Carella did not ask her why she thought so; he was thinking exactly the same thing.
“Let me have the coat,” she said.
“What?” her sister said.
“Your coat. Let me have it.”
Denise took off the coat. The knife thrust had torn the blouse over her left breast. Beneath the gaping satiny slash, Hawes could glimpse a promise of Denise’s flesh, a milkier white against the off-white of the satin. Hillary held the black coat against her own breasts like a phantom lover. Closing her eyes, she began to sway the way she had after she’d kissed Carella. Hawes looked at her and then looked at her sister and decided he would rather go to bed with Denise than with Hillary.
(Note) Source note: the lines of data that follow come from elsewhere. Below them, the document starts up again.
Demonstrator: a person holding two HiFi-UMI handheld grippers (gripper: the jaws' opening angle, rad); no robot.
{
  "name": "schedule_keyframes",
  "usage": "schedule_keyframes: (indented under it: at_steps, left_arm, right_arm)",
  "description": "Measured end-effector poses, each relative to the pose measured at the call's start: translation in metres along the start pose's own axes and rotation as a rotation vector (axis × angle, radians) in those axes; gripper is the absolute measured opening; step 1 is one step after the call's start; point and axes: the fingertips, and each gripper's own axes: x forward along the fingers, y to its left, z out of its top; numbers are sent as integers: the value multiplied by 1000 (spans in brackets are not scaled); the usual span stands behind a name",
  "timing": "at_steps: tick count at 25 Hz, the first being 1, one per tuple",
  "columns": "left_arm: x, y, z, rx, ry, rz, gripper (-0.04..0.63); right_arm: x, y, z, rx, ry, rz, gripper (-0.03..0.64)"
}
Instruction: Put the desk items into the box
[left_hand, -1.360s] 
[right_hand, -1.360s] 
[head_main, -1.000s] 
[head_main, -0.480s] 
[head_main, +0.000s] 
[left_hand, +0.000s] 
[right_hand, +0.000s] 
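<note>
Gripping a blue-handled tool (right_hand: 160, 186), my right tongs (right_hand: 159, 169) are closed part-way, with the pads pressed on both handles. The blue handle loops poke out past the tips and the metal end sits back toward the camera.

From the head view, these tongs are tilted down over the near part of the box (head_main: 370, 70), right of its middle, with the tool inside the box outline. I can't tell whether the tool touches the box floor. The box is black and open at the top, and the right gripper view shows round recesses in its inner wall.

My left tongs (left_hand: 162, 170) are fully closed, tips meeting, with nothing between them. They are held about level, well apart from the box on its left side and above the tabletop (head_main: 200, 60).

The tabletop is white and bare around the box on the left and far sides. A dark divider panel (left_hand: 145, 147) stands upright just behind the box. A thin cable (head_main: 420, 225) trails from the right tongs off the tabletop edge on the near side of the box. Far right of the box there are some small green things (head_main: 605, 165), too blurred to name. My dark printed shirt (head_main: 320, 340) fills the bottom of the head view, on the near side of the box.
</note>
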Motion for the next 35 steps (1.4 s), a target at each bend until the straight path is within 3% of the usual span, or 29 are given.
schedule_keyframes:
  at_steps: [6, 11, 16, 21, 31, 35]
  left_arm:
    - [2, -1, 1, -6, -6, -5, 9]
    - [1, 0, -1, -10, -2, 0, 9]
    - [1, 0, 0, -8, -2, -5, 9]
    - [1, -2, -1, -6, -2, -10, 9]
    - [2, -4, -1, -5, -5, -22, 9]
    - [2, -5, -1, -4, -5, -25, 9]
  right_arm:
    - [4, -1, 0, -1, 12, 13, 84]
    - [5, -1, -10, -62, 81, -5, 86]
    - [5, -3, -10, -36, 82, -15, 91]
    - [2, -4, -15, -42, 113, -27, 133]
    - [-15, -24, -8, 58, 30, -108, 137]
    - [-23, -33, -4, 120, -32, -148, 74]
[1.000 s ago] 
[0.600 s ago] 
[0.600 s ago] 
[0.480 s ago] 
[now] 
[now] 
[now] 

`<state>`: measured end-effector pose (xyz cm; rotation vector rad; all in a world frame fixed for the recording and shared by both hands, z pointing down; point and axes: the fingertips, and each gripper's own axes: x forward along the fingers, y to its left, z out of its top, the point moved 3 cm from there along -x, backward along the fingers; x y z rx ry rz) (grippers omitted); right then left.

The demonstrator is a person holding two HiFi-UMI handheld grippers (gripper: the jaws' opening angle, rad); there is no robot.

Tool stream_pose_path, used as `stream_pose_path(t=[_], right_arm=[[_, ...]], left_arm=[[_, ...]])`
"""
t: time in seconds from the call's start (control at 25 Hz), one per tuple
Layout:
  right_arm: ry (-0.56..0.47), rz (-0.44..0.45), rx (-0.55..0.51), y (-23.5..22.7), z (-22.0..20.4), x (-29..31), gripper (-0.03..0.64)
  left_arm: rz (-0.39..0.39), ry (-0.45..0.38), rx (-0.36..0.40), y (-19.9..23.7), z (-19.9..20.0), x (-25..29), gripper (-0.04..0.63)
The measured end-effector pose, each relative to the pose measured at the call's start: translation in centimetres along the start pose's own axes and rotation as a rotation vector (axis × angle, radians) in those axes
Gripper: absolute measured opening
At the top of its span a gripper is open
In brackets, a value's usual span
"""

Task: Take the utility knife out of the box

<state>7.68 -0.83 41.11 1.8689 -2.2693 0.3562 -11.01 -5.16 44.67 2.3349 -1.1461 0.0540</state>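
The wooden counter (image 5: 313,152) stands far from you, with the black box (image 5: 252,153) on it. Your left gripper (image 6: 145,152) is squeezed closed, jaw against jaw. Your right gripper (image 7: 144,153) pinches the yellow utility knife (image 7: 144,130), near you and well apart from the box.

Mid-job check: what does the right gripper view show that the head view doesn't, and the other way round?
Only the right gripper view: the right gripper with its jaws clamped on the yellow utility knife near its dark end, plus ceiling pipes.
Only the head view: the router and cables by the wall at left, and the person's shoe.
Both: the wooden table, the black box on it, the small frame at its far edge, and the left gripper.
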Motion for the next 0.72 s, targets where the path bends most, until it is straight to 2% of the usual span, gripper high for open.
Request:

Then he decided the exact opposite. Then he decided both of them wouldn’t be bad together, at the same time, in the king-sized bed in his apartment. Carella, not being psychic, didn’t know that everybody in the world had threesomes in mind this holiday season. Hillary, claiming to be what Carella knew he wasn’t, began intoning in a voice reminiscent of the one she’d used after she’d kissed him, “Tape, you stole, tape,” the same old routine.
Befuddled, Hawes watched her; he had never caught her act before. Denise, used to the ways of mediums, yawned. The brandy was reaching her. She seemed to have forgotten that less than an hour ago someone had tried to dispatch her to that great beyond her sister was now presumably tapping—Hillary had said it was a ghost who’d killed Gregory Craig, and now the same ghost had tried to kill her sister, and her black overcoat was giving off emanations that seemed to indicate either something or nothing at all.
“Hemp,” she said.
Carella wasn’t sure whether or not she was clearing her throat.
“Hemp,” she said again. “Stay.”
He hadn’t planned on leaving, so he didn’t know what the hell she meant.
“Hemp, stay,” she said. “Hempstead. Hampstead.”
Carella distinctively felt the hair on the back of his neck bristling. Hawes, watching Denise—who now crossed her legs recklessly and grinned at him in brandy-inspired abandon—felt only a bristling somewhere in the area of his groin.